Lines with the string "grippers" are to be identified in the listing and copied.

====

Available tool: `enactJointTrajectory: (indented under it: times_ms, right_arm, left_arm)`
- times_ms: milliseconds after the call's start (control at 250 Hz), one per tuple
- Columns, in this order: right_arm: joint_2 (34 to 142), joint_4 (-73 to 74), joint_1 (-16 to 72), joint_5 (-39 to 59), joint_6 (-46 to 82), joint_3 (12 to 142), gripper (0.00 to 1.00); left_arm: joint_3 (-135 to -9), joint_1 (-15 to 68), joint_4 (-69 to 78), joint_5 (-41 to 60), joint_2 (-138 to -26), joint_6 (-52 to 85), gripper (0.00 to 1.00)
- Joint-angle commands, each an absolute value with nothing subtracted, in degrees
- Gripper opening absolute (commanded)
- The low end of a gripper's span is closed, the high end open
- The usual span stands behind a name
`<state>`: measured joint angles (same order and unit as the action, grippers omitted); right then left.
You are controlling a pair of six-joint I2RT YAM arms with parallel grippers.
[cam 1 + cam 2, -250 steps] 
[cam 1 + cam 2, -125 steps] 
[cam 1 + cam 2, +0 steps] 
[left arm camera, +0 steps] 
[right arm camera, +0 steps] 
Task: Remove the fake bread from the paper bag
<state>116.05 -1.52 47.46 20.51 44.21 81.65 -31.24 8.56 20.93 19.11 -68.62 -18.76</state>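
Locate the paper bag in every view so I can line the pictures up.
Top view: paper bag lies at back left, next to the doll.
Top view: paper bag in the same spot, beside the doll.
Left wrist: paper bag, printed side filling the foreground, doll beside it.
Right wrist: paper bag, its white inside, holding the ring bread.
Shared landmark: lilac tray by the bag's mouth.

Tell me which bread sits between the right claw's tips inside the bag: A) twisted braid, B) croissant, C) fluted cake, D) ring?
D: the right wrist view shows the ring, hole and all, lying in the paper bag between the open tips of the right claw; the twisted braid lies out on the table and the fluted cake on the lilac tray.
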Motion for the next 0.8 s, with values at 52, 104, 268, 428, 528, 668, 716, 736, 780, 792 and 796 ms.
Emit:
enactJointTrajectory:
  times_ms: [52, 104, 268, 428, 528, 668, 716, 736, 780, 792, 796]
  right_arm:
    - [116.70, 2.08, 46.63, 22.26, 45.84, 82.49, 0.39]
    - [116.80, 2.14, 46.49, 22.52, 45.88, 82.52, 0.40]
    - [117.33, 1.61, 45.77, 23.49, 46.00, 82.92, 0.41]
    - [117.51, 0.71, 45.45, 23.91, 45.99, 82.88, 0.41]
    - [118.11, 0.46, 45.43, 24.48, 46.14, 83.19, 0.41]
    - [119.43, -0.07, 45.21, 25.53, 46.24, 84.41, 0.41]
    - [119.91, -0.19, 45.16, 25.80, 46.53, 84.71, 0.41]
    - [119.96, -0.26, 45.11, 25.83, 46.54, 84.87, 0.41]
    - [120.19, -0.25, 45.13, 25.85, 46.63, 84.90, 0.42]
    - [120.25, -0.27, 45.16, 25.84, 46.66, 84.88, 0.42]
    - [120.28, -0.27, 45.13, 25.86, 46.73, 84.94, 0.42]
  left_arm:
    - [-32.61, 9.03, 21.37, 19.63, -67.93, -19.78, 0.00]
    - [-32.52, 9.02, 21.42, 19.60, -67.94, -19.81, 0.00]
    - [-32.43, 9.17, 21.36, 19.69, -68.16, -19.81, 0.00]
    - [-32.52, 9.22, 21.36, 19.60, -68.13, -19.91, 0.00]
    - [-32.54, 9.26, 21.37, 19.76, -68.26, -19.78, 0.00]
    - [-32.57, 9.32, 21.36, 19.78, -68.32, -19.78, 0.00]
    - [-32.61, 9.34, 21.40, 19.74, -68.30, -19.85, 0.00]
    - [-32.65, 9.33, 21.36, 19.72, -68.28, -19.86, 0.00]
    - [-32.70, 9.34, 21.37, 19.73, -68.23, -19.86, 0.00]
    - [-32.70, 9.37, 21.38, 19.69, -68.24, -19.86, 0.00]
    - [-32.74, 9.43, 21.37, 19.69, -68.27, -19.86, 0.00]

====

Answer to the exercise —
`<state>`: measured joint angles (same order and unit as the action, grippers omitted); right then left.
You are controlling a pair of six-joint I2RT YAM arms with parallel grippers.

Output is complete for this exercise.